Publisher’s Point: “And Many Shall Be Offended”
We have just completed an election cycle that was unusually acrimonious and brutal. The State of Alabama went for Romney, the majority of the country apparently did not. There are statistical impossibilities being reported in polls, in more than one state that claim a 100% vote in several districts in favor of President Obama. The cry of foul play is shrill from both sides, and the wisest amongst the losers seem to indicate that there is the need for a huge overhaul in the S.O.P. of conservatism, from top to bottom.
I was chatting the other day in LuVici’s with the wife of a former Alabama State representative about the difference between disagreeing and being disagreeable, and how, in days gone by, there was lively discussion between opposing viewpoints that on some level made sense, and most times was civil. Now, if you disagree with presidential policy, you are told that your reasons for doing so are firmly rooted in racism, and if you are successful financially, you are only motivated by greed, other people deserve the fruit of your labors, and “you didn’t build that on your own.”

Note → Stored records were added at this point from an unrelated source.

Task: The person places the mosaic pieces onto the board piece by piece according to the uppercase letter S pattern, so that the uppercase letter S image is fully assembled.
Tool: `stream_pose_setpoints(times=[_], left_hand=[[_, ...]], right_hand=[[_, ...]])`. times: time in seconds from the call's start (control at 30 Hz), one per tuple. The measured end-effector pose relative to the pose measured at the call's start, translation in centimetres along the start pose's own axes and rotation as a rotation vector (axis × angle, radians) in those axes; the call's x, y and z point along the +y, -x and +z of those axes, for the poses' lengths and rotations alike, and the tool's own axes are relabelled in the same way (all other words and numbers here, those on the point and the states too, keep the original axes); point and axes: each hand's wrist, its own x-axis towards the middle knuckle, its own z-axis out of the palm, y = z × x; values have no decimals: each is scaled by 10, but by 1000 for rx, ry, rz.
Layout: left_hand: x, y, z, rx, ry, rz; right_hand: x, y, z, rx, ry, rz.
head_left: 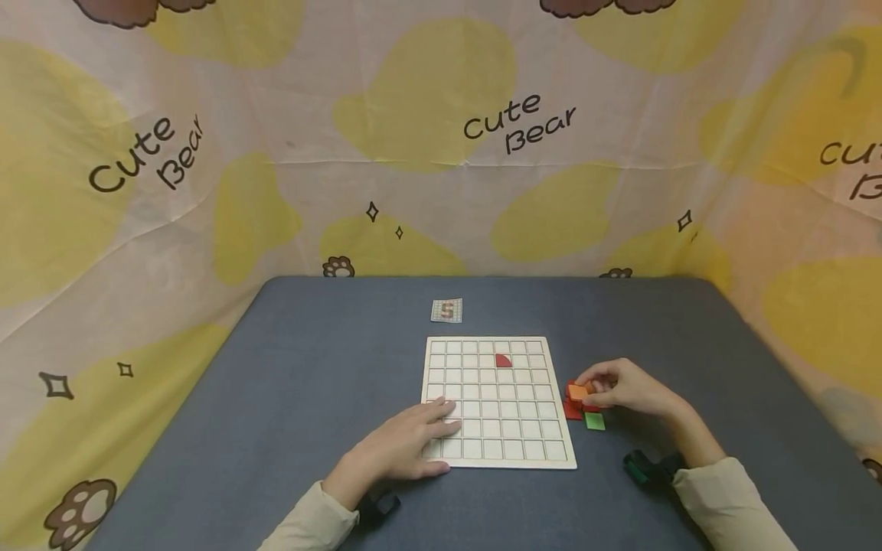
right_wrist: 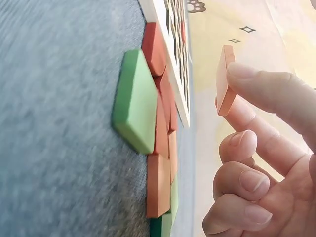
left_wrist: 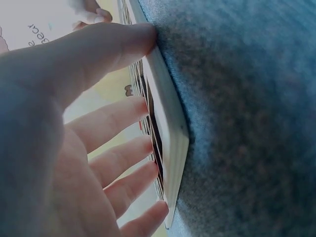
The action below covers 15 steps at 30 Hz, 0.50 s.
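A white grid board lies on the table, with one red quarter-circle tile in a square near its far right. My left hand rests on the board's near left corner, fingers straight and spread; the left wrist view shows the thumb on the board's edge. Beyond the board's right edge, my right hand pinches an orange tile between thumb and index finger, its other fingers curled. Beneath it lies a small group of tiles: a green tile, red tiles and an orange tile, partly overlapping in view.
A small card with a printed grid pattern lies behind the board. The table is covered in dark blue-grey cloth. A patterned yellow and white curtain hangs around its back and sides. Dark straps are at the wrists.
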Motion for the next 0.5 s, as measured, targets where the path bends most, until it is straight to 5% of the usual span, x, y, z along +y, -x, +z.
stream_pose_setpoints(times=[0.5], left_hand=[[1, 0, 1, 15, -22, 8]], right_hand=[[-13, -19, 10, 20, -4, 10]])
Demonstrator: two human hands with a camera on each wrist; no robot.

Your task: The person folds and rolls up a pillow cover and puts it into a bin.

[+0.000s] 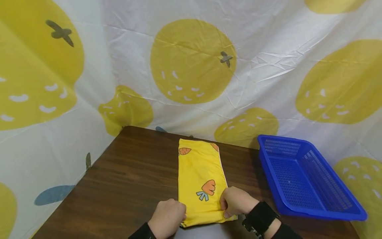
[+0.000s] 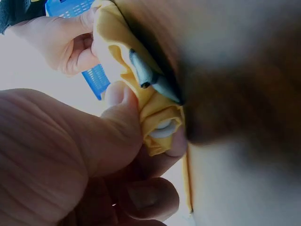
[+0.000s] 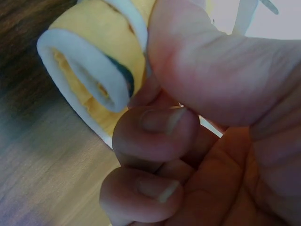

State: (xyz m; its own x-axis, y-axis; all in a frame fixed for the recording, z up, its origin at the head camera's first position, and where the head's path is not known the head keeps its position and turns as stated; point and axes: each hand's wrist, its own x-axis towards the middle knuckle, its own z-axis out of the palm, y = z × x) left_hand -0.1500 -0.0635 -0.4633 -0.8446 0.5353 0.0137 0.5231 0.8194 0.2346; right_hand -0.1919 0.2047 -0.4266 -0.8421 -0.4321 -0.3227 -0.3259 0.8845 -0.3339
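We see the left hand (image 1: pixel 167 216) and the right hand (image 1: pixel 238 200) each pinching the cloth (image 1: pixel 197 169), one at either side of its folded near end. It lies lengthwise on the tabletop (image 1: pixel 134 172), with a blue basket (image 1: pixel 298 186) to its right and a fruit-patterned curtain (image 1: pixel 191 59) behind.

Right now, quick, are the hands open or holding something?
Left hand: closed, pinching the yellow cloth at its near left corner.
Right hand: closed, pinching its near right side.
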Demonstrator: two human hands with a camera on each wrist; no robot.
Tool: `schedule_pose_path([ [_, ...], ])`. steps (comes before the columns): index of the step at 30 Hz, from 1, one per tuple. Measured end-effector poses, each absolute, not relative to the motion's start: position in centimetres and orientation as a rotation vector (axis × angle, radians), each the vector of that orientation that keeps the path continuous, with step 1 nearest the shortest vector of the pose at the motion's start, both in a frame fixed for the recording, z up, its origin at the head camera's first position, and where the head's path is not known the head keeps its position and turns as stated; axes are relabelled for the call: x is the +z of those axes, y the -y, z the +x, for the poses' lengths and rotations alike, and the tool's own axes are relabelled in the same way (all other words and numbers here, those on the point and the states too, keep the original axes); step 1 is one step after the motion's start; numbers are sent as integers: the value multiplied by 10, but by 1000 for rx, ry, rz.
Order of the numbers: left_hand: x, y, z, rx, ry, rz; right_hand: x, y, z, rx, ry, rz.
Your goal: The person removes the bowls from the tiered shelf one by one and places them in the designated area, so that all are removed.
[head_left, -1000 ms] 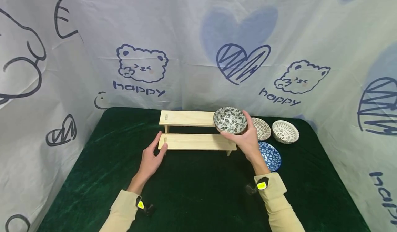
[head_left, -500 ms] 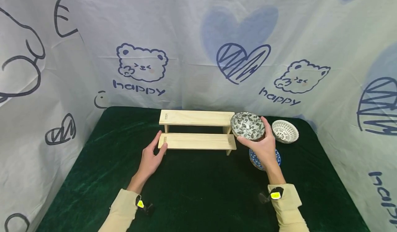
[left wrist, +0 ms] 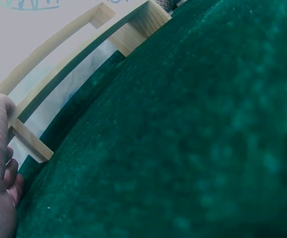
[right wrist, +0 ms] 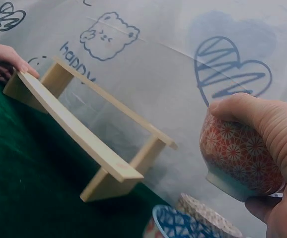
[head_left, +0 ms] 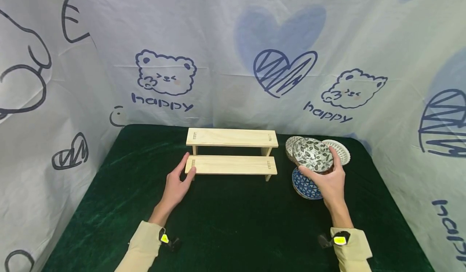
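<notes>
My right hand (head_left: 329, 185) grips a bowl (head_left: 312, 154), thumb at its near left rim and fingers round its right side. Dark leaf patterns cover the inside; its outside is red with pale flowers, as the right wrist view shows for the same bowl (right wrist: 238, 153). It is held above the table, overlapping other bowls in the head view. At the left end of a two-tier wooden stand (head_left: 231, 165), my left hand (head_left: 177, 189) holds the lower board between thumb and fingers. In the left wrist view the thumb (left wrist: 3, 101) lies against that board's end.
A blue patterned bowl (head_left: 305, 185) stands nearest on the right. Behind the held bowl are a beige patterned bowl (head_left: 290, 146) and a white ribbed bowl (head_left: 343, 150), both partly hidden. Dark green cloth (head_left: 236, 223) covers the table; a printed curtain (head_left: 225, 94) hangs behind.
My right hand has carried the leaf-patterned bowl rightward, from over the stand's right end to over the other bowls. The left hand and the stand stay put.
</notes>
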State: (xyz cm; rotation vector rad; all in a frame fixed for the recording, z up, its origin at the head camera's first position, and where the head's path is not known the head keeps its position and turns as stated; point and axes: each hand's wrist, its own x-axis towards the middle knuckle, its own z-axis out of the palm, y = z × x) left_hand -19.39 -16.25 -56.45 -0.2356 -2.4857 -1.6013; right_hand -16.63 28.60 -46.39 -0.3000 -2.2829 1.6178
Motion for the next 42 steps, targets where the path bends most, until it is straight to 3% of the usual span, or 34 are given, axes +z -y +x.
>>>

From whence cometh this madness? I think it can be found in the trap of offense. It is not that when people do, say, think or act in ways that most cultures feel is offensive and ill advised, that you slap on a smile and pretend that their stuff don’t stink. Rather, it’s that you don’t buy into the offense, judgment and resulting bitterness that is poison to body, soul and spirit. You learn to disagree without becoming consummately disagreeable.
How do you do that? Well, speaking for self, and having had a number of opportunities in my lifetime to be offended by behavior that is incontrovertibly crazy making, I find that I have to continually remind myself that if I do not have love, (in the paraphrased words of Paul,) I am nothin’ but noisy, if I have not love, I am nothin’ but nothin,’ and if I sacrifice everything, but do so out of a motive that is not rooted and grounded in love, at the end of the day, I gain nothing.
Sometimes I wake up in the morning, and I am tempted to start in with my presentation to the Almighty as to why I am right and “they” are wrong. Sometimes I indulge myself for awhile, and then I get to the most honest prayer in existence on the planet, and that is, “Help.” Sometimes I nobly add, “Look, You see the big picture, I know this is above my pay grade, and I am really in trouble, here, so could you help the girl out?”
What I find is that when push comes to shove, my very spiritual survival and sanity depend on how quickly I move from my inner rant, to “forgive us our trespasses, as we forgive those who trespass against us.” If I don’t forgive, I don’t get forgiven, and I get delivered over to a bevy of tormentors, who don’t play nice.
So, what’s next, for our lives, our town, our state, and our country? Depending on how well we wage the inner war against being offended, and choose to allow ourselves to forge ahead, being set on fire with His love, it will either be, as Charles Dickens put so well over a hundred years ago, “the best of times,” or, “the worst of times,” and not much in between. It’s our choice, and may we allow God to help us make the only one that makes a lick of sense.